Indicateurs de qualité et résultats chez les patients gravement malades en Chine

Indicateurs de qualité et résultats chez les patients gravement malades en Chine : Résultats de l’enquête nationale sur les indicateurs de contrôle de la qualité clinique en médecine intensive 2015-2019

Ces dernières années, l’amélioration de la qualité des soins et la sécurité des patients sont devenues des priorités pour les professionnels de santé et les gestionnaires hospitaliers. Les unités de soins intensifs (USI), où les risques de morbidité et de mortalité sont élevés, exposent les patients à des dangers intrinsèques (liés à leur pathologie sous-jacente) et extrinsèques (liés aux processus de soins). En moyenne, les patients en USI subissent 1,75 erreur médicamenteuse par jour, dont 20 % potentiellement mortelles et 40 % nécessitant une intervention. La pandémie de COVID-19 a renforcé l’urgence d’optimiser la prise en charge en réanimation.

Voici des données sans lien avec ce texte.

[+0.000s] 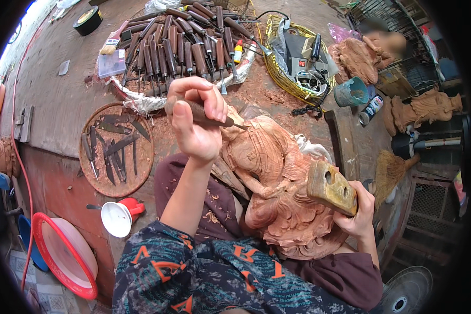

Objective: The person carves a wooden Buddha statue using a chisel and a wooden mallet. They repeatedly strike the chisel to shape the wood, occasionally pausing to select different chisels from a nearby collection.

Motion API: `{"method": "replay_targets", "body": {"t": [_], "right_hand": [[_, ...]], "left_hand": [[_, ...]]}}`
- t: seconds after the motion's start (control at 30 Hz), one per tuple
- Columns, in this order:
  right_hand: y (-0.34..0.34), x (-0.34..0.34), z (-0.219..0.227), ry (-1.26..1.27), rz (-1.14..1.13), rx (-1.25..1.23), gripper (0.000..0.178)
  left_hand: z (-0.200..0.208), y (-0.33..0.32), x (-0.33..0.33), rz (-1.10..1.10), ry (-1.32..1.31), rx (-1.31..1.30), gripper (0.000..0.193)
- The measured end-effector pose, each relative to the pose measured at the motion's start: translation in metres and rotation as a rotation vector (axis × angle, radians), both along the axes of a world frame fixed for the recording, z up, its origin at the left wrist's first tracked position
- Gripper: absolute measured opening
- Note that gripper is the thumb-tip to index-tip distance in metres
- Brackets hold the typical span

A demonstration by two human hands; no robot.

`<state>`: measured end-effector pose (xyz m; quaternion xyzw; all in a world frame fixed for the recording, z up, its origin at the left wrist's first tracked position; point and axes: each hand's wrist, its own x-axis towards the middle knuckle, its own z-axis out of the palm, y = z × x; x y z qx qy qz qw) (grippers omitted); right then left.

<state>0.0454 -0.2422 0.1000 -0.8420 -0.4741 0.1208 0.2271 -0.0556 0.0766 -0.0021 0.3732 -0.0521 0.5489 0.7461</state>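
A reddish wooden carving of a robed figure lies across my lap, with folds cut into its surface. My left hand is closed round the dark handle of a carving chisel, above the carving's upper left side. The chisel's thin blade points right, its tip at or just over the wood; contact cannot be made out. At the carving's right side my right hand grips a worn yellowish wooden mallet block with dark holes in it. Wood chips lie on my dark trousers.
Many dark-handled chisels are heaped at the far side. Loose blades lie on a round tray at left, near a red and white mug. A wire basket holds an electric control box. Other carvings stand at right.
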Motion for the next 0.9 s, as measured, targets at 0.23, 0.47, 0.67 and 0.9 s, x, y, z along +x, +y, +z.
{"method": "replay_targets", "body": {"t": [0.23,0.47,0.67,0.9], "right_hand": [[0.004,0.0,-0.003,0.016,0.001,0.011,0.052],[0.001,0.001,0.001,0.027,-0.011,-0.027,0.052],[0.033,0.007,0.024,0.107,-0.04,-0.083,0.053],[0.178,0.018,0.076,-0.207,0.246,0.138,0.06]], "left_hand": [[-0.008,0.008,-0.007,-0.013,0.037,-0.154,0.042],[-0.011,0.014,-0.005,-0.08,0.034,-0.227,0.042],[-0.01,0.026,0.005,-0.249,0.018,-0.135,0.03],[-0.001,0.024,0.007,-0.237,0.118,-0.102,0.029]]}}
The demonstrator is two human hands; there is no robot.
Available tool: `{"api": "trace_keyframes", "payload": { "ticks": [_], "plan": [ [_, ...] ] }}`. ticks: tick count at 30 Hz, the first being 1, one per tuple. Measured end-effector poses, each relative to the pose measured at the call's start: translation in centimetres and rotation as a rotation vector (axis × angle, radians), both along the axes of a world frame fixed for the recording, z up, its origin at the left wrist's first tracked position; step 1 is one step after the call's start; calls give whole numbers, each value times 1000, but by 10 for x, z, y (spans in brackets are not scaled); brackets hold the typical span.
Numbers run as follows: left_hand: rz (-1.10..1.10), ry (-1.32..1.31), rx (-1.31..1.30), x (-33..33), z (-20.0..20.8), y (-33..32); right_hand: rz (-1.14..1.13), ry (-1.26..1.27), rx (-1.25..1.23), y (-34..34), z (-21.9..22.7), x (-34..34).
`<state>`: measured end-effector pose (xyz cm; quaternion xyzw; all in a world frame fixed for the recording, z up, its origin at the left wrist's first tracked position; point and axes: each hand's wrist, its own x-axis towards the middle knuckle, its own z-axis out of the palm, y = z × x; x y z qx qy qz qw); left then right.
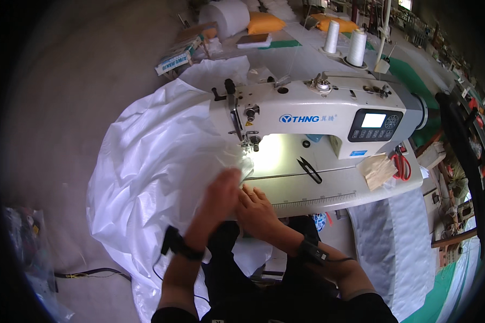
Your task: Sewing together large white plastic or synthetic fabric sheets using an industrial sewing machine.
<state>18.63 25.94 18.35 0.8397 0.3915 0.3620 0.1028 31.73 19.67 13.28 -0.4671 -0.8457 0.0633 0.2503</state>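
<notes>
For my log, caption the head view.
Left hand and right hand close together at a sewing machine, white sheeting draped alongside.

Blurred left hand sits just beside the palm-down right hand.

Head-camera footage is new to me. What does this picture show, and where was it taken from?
This is one fisheye view from a camera worn on a person's head, looking down, so straight edges bend. There is no robot: the left hand and right hand are bare, both near the needle end of a white sewing machine. The blurred left hand is at a large, crumpled white sheet; whether it grips it, I cannot tell. The right hand is at the machine bed's front edge. On the bed lie black thread snips, a tan scrap and red-handled scissors.
</notes>
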Motion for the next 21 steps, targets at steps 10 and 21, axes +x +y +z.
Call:
{"api": "trace_keyframes", "payload": {
  "ticks": [10, 21],
  "plan": [
    [128, 32, 171, 2, 37, 93, 35, -4, 97, 14, 11, -29],
    [380, 542, -117, -19, 6, 110, 158, 55, 160, 19, 16, -22]
  ]
}}
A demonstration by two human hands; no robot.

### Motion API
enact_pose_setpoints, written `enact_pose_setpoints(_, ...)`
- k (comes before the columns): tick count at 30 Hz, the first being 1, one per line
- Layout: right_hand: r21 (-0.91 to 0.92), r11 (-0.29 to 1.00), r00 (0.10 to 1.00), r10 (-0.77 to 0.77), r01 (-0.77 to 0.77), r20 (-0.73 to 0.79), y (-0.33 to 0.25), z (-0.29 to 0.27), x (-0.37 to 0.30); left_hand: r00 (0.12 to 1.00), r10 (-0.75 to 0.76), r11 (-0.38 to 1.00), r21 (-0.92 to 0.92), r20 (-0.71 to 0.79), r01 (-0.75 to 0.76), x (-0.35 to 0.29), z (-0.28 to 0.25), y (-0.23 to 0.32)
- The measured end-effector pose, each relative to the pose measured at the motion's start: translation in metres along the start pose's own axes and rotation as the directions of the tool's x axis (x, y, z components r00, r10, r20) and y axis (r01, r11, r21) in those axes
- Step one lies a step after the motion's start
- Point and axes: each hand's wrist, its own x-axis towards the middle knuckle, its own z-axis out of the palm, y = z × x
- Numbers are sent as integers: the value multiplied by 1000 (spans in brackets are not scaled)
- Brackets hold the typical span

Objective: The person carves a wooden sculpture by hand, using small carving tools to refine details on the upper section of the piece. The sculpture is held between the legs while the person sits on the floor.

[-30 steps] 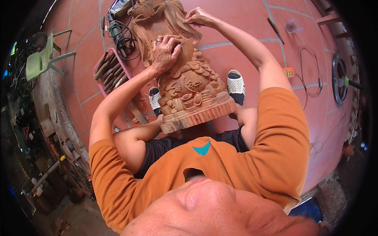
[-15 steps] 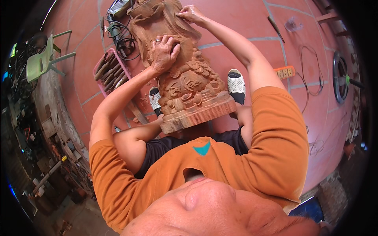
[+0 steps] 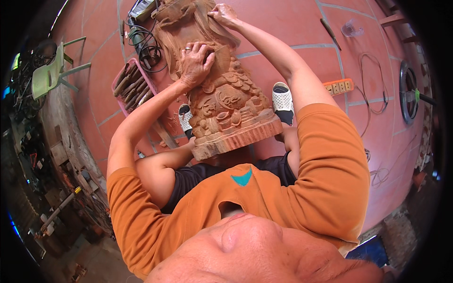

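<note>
A brown wood carving point(image 3: 231, 101), with coin-like discs and rounded relief figures near its base, lies between my feet with its base toward me. My left hand point(image 3: 196, 63), wearing a ring, bears down on the carving's middle with its fingers bent over the wood. Farther up, my right hand point(image 3: 224, 15) is closed in a pinch against the right edge of a carved, drape-like fold. Whatever its fingertips may hold is hidden. The far end of the carving runs out of the picture at the top.
Left of the carving, a pink basket point(image 3: 150, 85) holds several wooden-handled tools beside a corded power tool point(image 3: 138, 40). A green chair point(image 3: 47, 78) stands farther left. On the tiled floor at right are an orange power strip point(image 3: 340, 87), a chisel-like tool point(image 3: 330, 34) and a clear cup point(image 3: 351, 28).
My right hand has shifted slightly up and to the left along the carved fold. My left hand and the carving look nearly unmoved.
</note>
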Motion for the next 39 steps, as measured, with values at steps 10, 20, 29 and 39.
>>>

En Chine, le programme d’amélioration de la qualité en médecine intensive (QICC), piloté par le Centre national de contrôle de la qualité en réanimation (China-NCCQC), a mené une enquête annuelle de 2015 à 2019 pour évaluer les indicateurs de qualité dans les USI. Cette étude présente les résultats de cette initiative nationale.

Méthodologie
L’enquête a évalué 15 indicateurs classés en trois catégories :

  1. Indicateurs structurels : Proportion de patients en USI par rapport aux hospitalisations totales, taux d’occupation des lits d’USI, et proportion de patients avec un score APACHE II ≥15.
  2. Indicateurs processuels : Conformité aux protocoles SSC (3h et 6h), taux de détection microbiologique pré-antibiotiques, prophylaxie des thromboses veineuses profondes (TVP), extubations non planifiées, réintubations sous 48h, transferts imprévus en USI, et réadmissions sous 48h.
  3. Indicateurs de résultats : Incidences de pneumonies associées à la ventilation (PAV), infections liées aux cathéters (ILC et ILU) et mortalité hospitalière.

Résultats
Une hétérogénéité marquée a été observée entre régions et niveaux hospitaliers. Les indicateurs structurels variaient significativement :

  • Proportion de patients en USI : 1,83 % à 2,22 %
  • Taux d’occupation des lits d’USI : 0,87 % à 3,13 %
  • Patients avec APACHE II ≥15 : 46,33 % à 51,43 %

Pour les indicateurs processuels :

  • Conformité aux protocoles SSC (3h) : 74,37 % (2015) → 80,65 % (2019)
  • Détection microbiologique pré-antibiotiques : 62,93 % (2015) → 82,56 % (2018)
  • Prophylaxie des TVP : 54,92 % à 60,49 % (écarts régionaux importants, de <30 % à >80 %)

Les indicateurs de résultats montraient :

  • PAV : 12,77 à 14,54 cas/1000 jours de ventilation (max au Qinghai)
  • ILC : 2,07 à 3,66 cas/1000 jours de cathéter (max en Chine centrale)
  • ILU : 2,70 à 4,41 cas/1000 jours de sonde (max au Yunnan et Gansu)
  • Mortalité hospitalière : 5,37 % (Gansu) à 18,39 % (Ningxia), avec une baisse nationale de 10,19 % (2015) à 8 % (2019).

Analyse multivariée
Les transferts imprévus en USI (OR=3,863) et les scores APACHE II élevés (OR=4,539) augmentaient la mortalité. La conformité au protocole SSC 3h (OR=0,618) et les USI du Nord/Centre (OR=0,567–0,598) la réduisaient. Les hôpitaux tertiaires diminuaient les PAV/ILU (OR=0,869–0,827) mais augmentaient les ILC (OR=1,154). Le taux d’occupation des lits d’USI exacerbait les PAV/ILU (OR=31,236 et 23,670).

Discussion
L’identification précoce des patients graves et l’application rapide des protocoles (notamment SSC) améliorent la survie. Les disparités géographiques reflètent des inégalités d’accès aux ressources et de formation. Malgré des progrès depuis 2015, les taux d’infections nosocomiales restent supérieurs à ceux des pays développés, soulignant la nécessité de renforcer la prévention.

Conclusion
Le système de contrôle qualité piloté par le China-NCCQC a permis des avancées, notamment pendant la COVID-19. Cependant, les USI chinoises nécessitent des améliorations structurelles (technologie, ressources humaines) et une standardisation des pratiques, particulièrement dans les régions sous-équipées. Les données de cette enquête guideront les futures politiques d’optimisation des soins intensifs à l’échelle nationale.